1 June 2010

Feeling wobbly

So as you know Grant got a phone call two days ago to say he'd passed his maths test and that the NZ police would be offering a job once they had checked his references. It was such a relief and so exciting! It's a big step forward on the long road to emigration.

But for the last day or so I've been quite down and moody. I hate feeling like this. I especially hate not knowing why I'm feeling like this. I finally realised that I am feeling like this because of this step closer to emigration.

Wait, what? This is what we really want, right? We've been in limbo for so long and although there is still a way to go it's good to be moving forward towards our goal, right?

As I was slowly waking up this morning I allowed myself to feel what I was feeling and to go over the things that are bothering me. Of course the practicalities of the whole move, especially selling our houses, moving, and the last few weeks here in England, are weighing on my mind. But really, it's the first time that I haven't felt 100% eager to leave.
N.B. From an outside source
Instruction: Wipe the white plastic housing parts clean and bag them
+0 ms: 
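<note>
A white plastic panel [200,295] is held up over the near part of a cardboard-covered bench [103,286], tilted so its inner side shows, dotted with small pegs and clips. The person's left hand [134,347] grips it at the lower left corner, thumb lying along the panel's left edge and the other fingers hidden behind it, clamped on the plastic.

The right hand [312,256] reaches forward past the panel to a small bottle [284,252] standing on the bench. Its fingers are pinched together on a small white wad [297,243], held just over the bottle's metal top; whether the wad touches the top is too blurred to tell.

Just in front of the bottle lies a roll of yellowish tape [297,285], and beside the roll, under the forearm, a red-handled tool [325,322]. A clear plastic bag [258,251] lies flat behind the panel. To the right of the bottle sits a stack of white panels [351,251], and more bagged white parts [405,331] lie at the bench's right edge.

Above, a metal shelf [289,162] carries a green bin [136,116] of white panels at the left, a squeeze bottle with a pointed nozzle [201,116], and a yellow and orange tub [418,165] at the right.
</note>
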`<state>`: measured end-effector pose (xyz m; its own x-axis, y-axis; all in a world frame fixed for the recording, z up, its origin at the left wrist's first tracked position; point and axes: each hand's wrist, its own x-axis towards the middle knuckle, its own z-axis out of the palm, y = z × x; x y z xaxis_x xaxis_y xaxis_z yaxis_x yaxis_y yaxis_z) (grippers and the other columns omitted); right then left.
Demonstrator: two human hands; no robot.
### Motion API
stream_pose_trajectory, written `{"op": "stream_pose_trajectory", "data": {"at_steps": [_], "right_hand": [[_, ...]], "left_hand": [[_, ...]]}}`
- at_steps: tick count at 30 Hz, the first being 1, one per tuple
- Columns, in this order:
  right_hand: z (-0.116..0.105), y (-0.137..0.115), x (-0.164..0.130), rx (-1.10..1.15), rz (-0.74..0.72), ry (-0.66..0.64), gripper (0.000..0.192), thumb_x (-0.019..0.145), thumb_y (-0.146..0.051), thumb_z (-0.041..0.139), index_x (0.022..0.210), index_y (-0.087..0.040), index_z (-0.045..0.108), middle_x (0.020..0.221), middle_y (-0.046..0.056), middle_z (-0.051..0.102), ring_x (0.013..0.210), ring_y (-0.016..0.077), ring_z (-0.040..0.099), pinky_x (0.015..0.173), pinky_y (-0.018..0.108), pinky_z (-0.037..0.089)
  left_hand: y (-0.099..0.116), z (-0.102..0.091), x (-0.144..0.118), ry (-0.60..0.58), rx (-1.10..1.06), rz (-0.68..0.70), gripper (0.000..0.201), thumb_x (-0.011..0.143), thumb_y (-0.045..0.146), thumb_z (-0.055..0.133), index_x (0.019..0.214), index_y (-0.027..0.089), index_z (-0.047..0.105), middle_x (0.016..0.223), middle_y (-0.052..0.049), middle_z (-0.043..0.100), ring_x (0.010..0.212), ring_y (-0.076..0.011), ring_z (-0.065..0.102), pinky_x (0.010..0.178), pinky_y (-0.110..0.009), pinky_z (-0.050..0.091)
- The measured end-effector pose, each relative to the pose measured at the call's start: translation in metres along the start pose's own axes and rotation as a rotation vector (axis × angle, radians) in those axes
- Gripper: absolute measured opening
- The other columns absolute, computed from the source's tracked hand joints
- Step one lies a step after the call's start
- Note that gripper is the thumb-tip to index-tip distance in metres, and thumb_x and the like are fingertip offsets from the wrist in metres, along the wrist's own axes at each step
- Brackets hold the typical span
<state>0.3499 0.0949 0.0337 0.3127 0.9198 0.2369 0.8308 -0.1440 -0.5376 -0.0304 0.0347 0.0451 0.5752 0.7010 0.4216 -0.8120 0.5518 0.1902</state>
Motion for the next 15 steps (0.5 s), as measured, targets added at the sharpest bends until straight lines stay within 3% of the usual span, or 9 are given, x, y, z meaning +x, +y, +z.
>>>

I don't want to live so far away from my mom. I don't want to leave the friends I have. I don't want to not be able to talk to Dianne on the phone for an hour every day. I don't want to be thrust into a life that has no familiarity, of feeling the vulnerability of everything being new and strange. I don't want to give up things like eBay and Home Bargains and online grocery shopping. I don't want to start all over again in a new church ward, especially after some recent problems we've had.

One good thing is that the prospect of leaving has made me appreciate my life here more. There is so much we take for granted daily.

I know it's okay to feel these things. It doesn't mean that moving to New Zealand is not the right thing for us. I know that I don't want to spend the rest of my life here in the UK. We have compelling reasons for leaving that aren't going to go away. I'm brave enough and motivated enough to make the move.

But nobody ever said it would be easy. And the emotional impact will be the hardest part for me. This is all part of it – feeling these feelings and moving forward in spite of them and learning how to deal with them. I guess that just comes with practice … of which I'm sure I'll have plenty over the next few years as we embark on this adventure.

I knew there would be an emotional roller coaster and there has been all along since we started this journey. It's just a pity I'm not a roller-coaster kinda girl.